■ Directions: Print the data that follows again, keeping every line exact.

◆ ◆ ◆ ◆ ◆ ◆ ◆

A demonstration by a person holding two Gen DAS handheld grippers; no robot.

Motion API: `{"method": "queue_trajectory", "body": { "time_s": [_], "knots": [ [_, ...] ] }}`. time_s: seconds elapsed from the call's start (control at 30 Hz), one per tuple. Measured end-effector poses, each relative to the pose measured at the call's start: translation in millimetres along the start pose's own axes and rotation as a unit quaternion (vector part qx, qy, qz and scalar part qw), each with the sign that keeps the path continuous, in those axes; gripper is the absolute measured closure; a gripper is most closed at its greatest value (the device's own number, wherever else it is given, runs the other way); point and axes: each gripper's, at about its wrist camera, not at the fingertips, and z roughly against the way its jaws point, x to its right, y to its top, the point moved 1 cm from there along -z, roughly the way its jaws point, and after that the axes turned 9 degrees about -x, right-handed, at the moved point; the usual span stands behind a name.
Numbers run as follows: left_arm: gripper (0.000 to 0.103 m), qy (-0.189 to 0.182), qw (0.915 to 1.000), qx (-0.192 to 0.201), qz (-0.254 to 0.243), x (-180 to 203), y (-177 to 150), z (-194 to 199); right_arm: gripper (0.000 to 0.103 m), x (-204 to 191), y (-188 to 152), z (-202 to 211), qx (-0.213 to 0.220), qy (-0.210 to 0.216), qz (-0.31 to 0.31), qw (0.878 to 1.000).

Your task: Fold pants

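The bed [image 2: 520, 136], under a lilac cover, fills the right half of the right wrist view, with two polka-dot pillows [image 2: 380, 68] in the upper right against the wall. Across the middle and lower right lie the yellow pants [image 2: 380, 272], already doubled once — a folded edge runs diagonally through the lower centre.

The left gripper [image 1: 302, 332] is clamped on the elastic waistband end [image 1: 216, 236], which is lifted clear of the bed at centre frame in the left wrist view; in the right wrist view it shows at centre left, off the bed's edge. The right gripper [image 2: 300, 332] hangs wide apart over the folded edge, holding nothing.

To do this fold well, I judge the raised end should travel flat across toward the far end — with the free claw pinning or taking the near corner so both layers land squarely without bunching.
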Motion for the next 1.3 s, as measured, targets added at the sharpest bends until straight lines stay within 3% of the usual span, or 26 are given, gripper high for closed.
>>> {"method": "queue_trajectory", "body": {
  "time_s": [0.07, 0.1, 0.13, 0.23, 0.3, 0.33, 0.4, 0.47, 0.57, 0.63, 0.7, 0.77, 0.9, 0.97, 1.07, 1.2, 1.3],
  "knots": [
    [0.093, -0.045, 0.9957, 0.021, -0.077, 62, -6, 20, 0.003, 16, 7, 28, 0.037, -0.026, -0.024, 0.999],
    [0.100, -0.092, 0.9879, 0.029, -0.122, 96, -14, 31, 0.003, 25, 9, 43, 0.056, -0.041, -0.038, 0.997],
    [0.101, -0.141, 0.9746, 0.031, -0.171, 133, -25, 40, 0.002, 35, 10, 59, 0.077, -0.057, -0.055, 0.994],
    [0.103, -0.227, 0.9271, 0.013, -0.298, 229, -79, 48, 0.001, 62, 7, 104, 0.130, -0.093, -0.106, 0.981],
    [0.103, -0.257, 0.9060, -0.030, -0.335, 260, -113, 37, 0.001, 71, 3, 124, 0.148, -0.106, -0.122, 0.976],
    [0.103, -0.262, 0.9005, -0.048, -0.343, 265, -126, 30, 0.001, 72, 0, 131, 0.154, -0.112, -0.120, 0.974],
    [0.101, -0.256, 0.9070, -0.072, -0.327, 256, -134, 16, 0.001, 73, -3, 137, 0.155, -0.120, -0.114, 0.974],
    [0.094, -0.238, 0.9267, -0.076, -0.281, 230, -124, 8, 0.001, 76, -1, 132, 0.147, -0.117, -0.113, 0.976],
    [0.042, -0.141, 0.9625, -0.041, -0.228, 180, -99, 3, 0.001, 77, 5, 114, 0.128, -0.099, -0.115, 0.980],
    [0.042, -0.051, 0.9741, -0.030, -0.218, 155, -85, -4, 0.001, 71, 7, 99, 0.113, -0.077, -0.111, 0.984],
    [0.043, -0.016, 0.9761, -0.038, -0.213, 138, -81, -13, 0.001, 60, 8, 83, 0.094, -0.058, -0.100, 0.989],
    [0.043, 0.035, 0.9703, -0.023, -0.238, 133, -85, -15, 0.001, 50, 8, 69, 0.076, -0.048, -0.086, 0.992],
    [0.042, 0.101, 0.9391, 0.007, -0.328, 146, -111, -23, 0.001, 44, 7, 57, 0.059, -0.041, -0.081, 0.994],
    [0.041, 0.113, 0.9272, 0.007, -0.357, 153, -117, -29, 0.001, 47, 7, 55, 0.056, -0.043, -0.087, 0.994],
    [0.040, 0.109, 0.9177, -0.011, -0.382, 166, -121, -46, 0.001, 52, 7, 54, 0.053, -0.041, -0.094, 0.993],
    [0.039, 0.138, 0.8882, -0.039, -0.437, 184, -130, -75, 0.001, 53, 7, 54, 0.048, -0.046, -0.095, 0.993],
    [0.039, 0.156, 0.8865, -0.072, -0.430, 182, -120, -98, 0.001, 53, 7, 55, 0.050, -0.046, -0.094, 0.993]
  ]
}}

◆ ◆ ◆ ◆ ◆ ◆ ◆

■ Written answer:
A demonstration by a person holding two Gen DAS handheld grippers; no robot.

Motion API: `{"method": "queue_trajectory", "body": { "time_s": [_], "knots": [ [_, ...] ] }}`. time_s: seconds elapsed from the call's start (control at 30 Hz), one per tuple. Measured end-effector poses, each relative to the pose measured at the call's start: translation in millimetres along the start pose's own axes and rotation as a unit quaternion (vector part qx, qy, qz and scalar part qw), each with the sign that keeps the path continuous, in those axes; gripper is the absolute measured closure; a gripper is most closed at its greatest value (the device's own number, wherever else it is given, runs the other way); point and axes: each gripper's, at about its wrist camera, not at the fingertips, and z roughly against the way its jaws point, x to its right, y to its top, the point moved 1 cm from there along -z, roughly the way its jaws point, and after that the axes turned 9 degrees about -x, right-handed, at the moved point; the usual span stands behind a name.
Numbers run as follows: left_arm: gripper (0.000 to 0.103 m), qy (-0.189 to 0.182), qw (0.915 to 1.000), qx (-0.192 to 0.201), qz (-0.254 to 0.243), x (-180 to 203), y (-177 to 150), z (-194 to 199); right_arm: gripper (0.000 to 0.103 m), x (-204 to 191), y (-188 to 152), z (-202 to 211), qx (-0.213 to 0.220), qy (-0.210 to 0.216), qz (-0.31 to 0.31), qw (0.878 to 1.000).

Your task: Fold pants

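The bed [image 2: 520, 136], under a lilac cover, fills the right half of the right wrist view, with two polka-dot pillows [image 2: 380, 68] in the upper right against the wall. Across the middle and lower right lie the yellow pants [image 2: 380, 272], already doubled once — a folded edge runs diagonally through the lower centre.

The left gripper [image 1: 302, 332] is clamped on the elastic waistband end [image 1: 216, 236], which is lifted clear of the bed at centre frame in the left wrist view; in the right wrist view it shows at centre left, off the bed's edge. The right gripper [image 2: 300, 332] hangs wide apart over the folded edge, holding nothing.

To do this fold well, I judge the raised end should travel flat across toward the far end — with the free claw pinning or taking the near corner so both layers land squarely without bunching.
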Motion for the next 1.3 s, as measured, targets added at the sharpest bends until straight lines stay within 3% of the usual span, or 26 are given, gripper high for closed.
>>> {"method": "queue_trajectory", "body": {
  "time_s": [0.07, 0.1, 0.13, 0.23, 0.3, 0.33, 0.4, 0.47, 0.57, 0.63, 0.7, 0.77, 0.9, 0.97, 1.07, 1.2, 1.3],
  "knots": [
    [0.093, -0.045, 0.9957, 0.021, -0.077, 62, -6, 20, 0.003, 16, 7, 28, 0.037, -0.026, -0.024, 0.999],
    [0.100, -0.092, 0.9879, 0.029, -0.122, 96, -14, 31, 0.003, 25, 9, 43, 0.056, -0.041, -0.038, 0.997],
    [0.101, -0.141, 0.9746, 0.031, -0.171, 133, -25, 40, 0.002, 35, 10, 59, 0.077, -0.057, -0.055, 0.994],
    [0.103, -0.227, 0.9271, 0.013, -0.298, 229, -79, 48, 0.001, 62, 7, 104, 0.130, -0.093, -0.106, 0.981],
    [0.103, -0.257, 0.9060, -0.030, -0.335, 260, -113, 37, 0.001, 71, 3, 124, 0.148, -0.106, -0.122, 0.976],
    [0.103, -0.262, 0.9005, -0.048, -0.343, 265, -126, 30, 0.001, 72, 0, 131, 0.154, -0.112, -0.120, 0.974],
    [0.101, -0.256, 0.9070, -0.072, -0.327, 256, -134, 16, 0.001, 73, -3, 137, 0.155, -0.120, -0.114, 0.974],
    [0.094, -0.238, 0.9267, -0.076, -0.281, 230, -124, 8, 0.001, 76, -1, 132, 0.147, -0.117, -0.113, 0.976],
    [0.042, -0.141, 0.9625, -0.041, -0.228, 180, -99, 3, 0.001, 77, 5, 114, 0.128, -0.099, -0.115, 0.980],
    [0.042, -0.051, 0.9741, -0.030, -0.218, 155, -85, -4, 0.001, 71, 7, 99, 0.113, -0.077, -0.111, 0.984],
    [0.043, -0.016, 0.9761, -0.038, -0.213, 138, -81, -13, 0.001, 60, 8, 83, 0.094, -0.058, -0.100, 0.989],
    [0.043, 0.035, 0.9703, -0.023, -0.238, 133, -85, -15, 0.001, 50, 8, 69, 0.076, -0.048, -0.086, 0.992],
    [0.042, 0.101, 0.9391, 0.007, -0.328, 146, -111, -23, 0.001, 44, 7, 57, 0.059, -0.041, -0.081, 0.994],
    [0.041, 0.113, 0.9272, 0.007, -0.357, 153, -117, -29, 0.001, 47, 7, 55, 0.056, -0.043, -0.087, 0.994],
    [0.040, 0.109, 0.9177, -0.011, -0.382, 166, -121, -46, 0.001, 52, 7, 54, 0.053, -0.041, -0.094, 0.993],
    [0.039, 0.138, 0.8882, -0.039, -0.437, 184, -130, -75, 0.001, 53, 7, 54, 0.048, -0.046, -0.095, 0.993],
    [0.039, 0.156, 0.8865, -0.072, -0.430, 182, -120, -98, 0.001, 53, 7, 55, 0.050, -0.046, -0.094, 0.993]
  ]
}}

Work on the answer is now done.